__Problem statement__.
Once the line with "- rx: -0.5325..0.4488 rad" is found in the data, output it and each following line exactly, up to and including the line with "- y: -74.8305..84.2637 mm", and nothing before or after.

__________________________________________________

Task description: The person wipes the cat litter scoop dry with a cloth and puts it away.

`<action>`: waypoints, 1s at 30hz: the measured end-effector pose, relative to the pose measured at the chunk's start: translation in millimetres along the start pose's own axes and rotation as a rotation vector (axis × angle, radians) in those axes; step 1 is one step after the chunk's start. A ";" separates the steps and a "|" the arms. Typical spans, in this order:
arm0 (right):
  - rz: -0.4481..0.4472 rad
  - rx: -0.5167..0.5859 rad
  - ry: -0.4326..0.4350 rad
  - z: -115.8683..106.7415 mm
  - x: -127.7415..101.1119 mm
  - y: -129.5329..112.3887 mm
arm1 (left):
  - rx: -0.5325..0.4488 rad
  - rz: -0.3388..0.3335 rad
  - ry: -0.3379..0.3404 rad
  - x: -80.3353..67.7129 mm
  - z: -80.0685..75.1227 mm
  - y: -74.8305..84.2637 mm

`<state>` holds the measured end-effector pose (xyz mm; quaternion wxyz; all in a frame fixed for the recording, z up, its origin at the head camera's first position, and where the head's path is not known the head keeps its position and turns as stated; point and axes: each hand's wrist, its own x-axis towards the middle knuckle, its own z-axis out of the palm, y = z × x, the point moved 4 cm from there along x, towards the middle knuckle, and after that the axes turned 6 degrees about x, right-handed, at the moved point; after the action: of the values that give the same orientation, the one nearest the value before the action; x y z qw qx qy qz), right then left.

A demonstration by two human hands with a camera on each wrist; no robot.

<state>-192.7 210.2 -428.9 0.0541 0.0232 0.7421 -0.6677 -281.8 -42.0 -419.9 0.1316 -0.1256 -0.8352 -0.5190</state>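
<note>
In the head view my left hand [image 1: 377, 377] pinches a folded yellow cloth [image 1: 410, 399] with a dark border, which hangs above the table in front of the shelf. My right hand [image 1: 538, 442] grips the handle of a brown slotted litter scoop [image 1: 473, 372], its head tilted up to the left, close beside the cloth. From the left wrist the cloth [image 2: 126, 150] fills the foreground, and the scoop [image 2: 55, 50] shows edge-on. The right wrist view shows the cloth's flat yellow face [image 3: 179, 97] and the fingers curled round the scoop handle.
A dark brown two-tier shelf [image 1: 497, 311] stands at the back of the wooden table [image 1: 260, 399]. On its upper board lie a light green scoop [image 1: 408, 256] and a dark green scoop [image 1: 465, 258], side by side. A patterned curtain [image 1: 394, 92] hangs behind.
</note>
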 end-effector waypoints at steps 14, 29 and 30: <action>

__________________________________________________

__Response to the exercise__.
  - rx: -0.5325..0.4488 rad
  - rz: -0.3388..0.3335 rad
  - ry: -0.3379..0.3404 rad
  - x: -80.3353..67.7129 mm
  - z: -80.0685..75.1227 mm
  - y: -74.8305..84.2637 mm

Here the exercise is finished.